IndieCade celebrates games built without major studio support, so it’s fitting that the keynote speaker on the first day of the festival was Steve Russell, the creator of the first videogame to be played across the United States. After all, he built Spacewar! largely by himself.
“I have occasionally been accused,” he joked,” “of unleashing the curse of videogames upon the world.”
A peach of a guy with a friendly belly and a full rack of white hair, Russell sat on stage in the Ivy Substation in Culver City with John Romero, the co-creator of Doom. The latter occasionally offered a question to the former, but mostly sat in smiling adulation of the chuckling Buddha of interactive play.
Russell’s current temple is the Computer History Museum in Mountain View, where he maintains an operational PDP-1 computer, the Cold War behemoth on which he programmed Spacewar! in his spare time from his job as a computer scientist at MIT. The game, a two-player spaceship torpedo battle complicated by the tug of a star, was built as a demonstration for the $120,000 computer (almost $1 million in 2012 dollars).
There were challenges. The gravitational pull of the star affected the ships but not their torpedos.
“So we made them photon torpedos,” Russell said, to laughter.
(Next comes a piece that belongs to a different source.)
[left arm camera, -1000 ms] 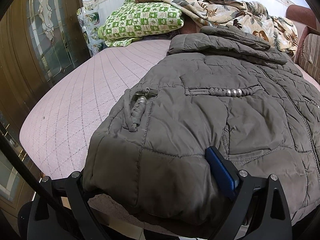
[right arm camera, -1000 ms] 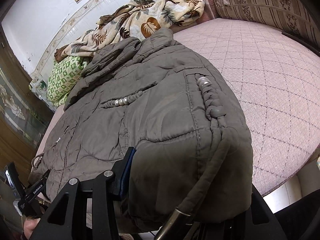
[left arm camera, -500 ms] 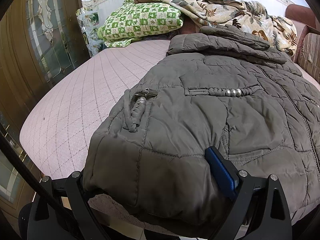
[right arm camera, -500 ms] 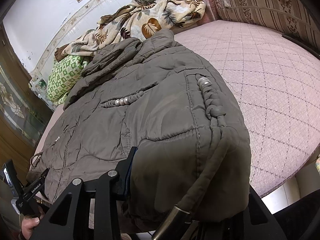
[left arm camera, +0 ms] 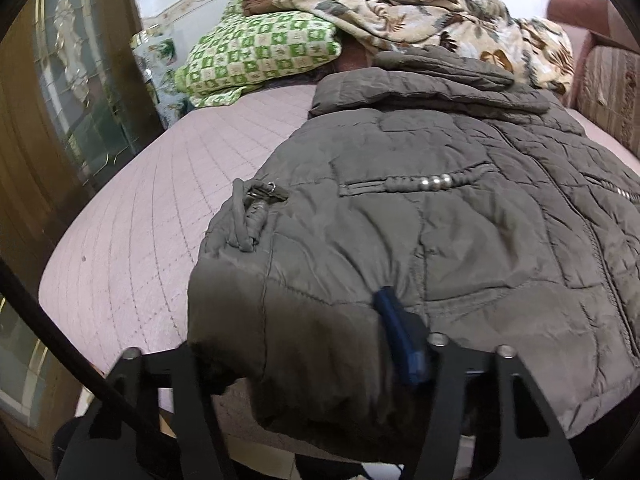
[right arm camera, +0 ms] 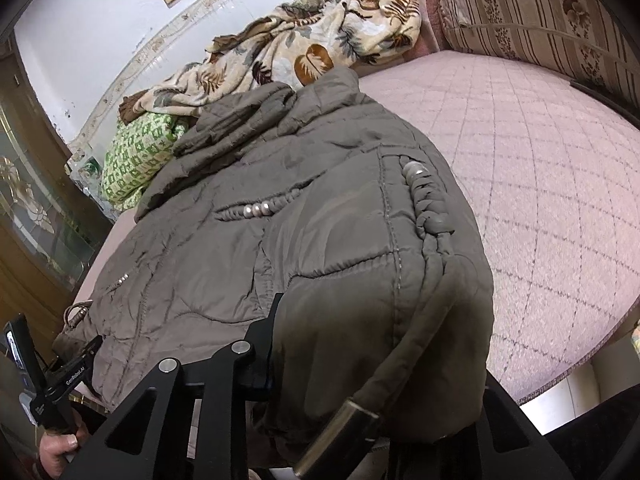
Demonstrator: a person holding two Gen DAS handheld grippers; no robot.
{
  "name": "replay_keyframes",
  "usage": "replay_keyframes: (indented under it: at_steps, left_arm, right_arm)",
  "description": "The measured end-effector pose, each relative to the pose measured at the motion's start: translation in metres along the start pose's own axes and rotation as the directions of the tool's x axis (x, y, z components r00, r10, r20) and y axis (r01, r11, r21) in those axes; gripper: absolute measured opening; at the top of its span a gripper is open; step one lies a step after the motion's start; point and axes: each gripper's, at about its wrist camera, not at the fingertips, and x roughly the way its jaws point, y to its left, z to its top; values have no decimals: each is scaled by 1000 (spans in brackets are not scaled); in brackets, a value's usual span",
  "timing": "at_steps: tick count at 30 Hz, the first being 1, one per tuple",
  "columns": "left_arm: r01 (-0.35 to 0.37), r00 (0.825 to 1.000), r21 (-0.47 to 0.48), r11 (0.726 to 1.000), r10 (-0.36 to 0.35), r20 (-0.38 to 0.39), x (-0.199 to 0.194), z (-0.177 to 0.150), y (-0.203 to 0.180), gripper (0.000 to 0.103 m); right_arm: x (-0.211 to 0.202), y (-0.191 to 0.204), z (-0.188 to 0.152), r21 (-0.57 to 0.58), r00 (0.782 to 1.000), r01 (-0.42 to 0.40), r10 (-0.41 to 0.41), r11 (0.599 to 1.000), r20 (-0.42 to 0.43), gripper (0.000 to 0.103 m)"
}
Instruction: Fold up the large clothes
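A large grey-brown quilted jacket (left arm camera: 440, 216) lies spread on a pink quilted bed (left arm camera: 136, 216), collar toward the far wall. My left gripper (left arm camera: 296, 352) is shut on the jacket's near left hem corner; the blue pad of its right finger (left arm camera: 396, 332) shows against the fabric. My right gripper (right arm camera: 360, 360) is shut on the near right hem corner of the jacket (right arm camera: 304, 208), which bulges between its fingers. A drawstring with a metal tip (right arm camera: 340, 436) hangs by the right gripper. The left gripper's handle and the hand on it show in the right wrist view (right arm camera: 52, 392).
A green checked pillow (left arm camera: 260, 56) and a leaf-print blanket (left arm camera: 440, 20) lie at the head of the bed. A striped cushion (right arm camera: 540, 16) stands on the right. A wooden door with patterned glass (left arm camera: 68, 92) is on the left. The bed edge (right arm camera: 580, 360) is near.
Both grippers have lifted the near hem a little and moved it forward over the jacket. Both views have risen slightly.
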Motion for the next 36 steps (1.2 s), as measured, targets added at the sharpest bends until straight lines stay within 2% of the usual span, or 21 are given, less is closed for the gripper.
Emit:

The ships were initially controlled by switches on the computer control panel, which other scientists at MIT found hard on the neck muscles given the position of the display. So they rigged up some handheld boxes, and the controller was born. The game eventually spread everywhere that had a PDP-1. Because of the prohibitive cost, this mostly meant universities. Rumors spread of enthralled Stanford students who compared the experience of playing Spacewar! for the first time to dropping acid.
As the men talked, pictures of Russell’s lab flashed across a screen: young math geniuses in Buddy Holly glasses and Mad Men suits, clutching handboxes, bearing what must have been some of history’s first gamer grins.
The scientists had limited time on the two PDPs at MIT, and Russell faced a little criticism, he said, for “wasting valuable computer time” on something as trivial as game. Romero laughed long at this, and at the other wild anachronisms of the first game development.
Romero, whose hair truly has to be seen to be believed, was especially tickled that Russell did somewhere between 100 and 1000 times as much testing as he did coding. The current industry rule of thumb is one to one.
As the conversation waned, Russell, in a black Spacewar! t-shirt, offered a final endorsement for the legacy of his game, fifty years on:
“No crash reports. No user complaints. Support still available.”